Problem description >> Print the first line of the data below and every one after it, through the line containing "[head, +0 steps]", exactly as written.

Input records >>
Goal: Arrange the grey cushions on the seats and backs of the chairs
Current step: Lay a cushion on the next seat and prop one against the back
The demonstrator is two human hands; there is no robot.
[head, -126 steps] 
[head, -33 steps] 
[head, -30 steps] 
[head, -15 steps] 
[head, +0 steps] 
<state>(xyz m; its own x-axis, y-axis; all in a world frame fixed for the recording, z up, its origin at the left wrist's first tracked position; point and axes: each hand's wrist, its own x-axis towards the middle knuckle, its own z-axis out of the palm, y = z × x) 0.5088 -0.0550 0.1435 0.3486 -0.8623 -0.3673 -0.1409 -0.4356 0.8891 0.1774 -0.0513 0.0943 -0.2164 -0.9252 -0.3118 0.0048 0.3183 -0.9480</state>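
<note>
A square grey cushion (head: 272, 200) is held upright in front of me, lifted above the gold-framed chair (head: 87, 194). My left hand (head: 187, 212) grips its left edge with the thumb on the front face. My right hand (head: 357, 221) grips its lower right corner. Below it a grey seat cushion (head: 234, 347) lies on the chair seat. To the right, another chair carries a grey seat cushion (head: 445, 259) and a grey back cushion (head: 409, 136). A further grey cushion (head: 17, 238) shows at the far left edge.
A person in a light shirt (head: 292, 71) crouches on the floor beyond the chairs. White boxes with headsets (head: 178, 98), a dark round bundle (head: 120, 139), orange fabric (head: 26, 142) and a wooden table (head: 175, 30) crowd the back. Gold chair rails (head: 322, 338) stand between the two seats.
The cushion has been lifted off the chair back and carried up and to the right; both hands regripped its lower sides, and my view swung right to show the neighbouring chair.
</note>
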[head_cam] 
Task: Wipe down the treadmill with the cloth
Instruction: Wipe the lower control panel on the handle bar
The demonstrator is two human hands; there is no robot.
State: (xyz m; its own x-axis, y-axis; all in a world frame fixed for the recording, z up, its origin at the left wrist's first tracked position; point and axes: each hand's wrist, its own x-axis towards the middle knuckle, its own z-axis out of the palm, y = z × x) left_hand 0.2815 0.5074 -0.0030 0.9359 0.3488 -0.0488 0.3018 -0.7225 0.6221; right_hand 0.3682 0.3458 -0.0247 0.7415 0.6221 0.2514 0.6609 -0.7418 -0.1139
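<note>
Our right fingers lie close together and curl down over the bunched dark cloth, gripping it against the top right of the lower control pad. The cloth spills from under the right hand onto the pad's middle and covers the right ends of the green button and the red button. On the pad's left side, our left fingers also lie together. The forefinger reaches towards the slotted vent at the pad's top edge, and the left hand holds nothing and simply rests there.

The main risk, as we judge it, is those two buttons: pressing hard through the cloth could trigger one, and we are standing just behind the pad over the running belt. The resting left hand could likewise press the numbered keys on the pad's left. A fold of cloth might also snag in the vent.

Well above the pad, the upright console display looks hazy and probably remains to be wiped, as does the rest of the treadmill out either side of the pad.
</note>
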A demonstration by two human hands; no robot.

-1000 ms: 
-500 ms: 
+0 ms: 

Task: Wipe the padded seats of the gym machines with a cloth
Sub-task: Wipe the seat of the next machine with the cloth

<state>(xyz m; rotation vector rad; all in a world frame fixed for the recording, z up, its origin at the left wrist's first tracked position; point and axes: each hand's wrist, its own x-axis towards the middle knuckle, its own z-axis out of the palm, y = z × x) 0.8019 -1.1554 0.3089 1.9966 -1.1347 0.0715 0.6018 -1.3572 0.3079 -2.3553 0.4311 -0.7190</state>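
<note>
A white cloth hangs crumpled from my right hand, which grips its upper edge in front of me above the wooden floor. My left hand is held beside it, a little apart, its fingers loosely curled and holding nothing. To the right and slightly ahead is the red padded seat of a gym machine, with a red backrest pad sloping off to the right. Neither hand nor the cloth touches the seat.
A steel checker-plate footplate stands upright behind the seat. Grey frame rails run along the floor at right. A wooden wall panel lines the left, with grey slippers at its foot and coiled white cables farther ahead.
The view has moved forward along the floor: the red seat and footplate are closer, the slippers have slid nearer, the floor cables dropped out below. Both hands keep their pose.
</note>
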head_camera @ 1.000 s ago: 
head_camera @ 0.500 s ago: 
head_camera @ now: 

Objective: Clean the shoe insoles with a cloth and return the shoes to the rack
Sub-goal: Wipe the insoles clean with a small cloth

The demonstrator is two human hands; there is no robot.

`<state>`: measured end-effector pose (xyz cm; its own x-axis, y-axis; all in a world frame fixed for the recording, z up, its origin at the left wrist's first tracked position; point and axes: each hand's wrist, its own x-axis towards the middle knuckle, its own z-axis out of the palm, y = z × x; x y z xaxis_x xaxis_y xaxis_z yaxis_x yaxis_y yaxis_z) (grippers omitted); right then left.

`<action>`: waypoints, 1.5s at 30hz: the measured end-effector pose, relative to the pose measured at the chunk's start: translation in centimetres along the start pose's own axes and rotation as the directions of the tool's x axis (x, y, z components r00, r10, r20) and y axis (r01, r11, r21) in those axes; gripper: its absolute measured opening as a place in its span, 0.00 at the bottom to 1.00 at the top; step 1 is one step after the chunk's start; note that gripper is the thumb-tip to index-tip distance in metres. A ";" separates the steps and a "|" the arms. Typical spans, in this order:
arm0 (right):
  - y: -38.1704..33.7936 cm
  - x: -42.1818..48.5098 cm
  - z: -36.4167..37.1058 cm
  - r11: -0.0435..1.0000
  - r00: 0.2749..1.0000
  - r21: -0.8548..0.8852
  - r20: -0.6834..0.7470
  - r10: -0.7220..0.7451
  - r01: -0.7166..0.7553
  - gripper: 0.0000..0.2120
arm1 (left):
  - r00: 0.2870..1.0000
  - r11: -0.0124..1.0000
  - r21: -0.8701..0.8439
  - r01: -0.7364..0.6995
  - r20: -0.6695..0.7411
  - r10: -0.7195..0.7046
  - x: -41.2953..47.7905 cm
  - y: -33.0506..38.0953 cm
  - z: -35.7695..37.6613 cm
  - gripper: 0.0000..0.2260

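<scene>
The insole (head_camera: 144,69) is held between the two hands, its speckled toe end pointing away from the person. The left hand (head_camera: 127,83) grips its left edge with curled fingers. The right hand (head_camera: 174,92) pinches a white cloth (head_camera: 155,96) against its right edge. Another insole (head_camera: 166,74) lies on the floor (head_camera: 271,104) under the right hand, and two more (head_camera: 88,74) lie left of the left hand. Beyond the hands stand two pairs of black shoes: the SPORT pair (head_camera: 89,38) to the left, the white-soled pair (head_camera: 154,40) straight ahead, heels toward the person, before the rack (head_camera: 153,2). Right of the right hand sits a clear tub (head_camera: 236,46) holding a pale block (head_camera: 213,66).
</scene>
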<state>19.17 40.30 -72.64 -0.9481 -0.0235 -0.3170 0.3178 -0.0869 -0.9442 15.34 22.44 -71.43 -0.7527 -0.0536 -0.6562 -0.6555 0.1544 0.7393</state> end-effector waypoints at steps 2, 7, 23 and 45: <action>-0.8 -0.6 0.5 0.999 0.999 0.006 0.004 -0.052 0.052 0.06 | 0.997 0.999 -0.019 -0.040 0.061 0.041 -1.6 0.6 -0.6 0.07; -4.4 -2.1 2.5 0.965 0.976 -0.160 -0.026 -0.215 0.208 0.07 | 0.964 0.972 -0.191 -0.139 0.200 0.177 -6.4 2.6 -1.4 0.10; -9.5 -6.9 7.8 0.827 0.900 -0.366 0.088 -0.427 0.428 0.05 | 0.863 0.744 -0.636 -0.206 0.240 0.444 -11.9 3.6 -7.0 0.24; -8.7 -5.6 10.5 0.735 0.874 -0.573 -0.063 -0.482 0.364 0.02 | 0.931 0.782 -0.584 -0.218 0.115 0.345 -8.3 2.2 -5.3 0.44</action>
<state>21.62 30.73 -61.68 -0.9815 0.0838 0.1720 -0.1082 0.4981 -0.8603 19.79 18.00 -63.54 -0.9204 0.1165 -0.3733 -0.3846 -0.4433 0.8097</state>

Response to the exercise >>
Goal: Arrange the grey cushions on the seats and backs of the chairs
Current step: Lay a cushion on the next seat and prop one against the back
The demonstrator is two human hands; there is no robot.
[head, -126 steps] 
[head, -33 steps] 
[head, -30 steps] 
[head, -15 steps] 
[head, +0 steps] 

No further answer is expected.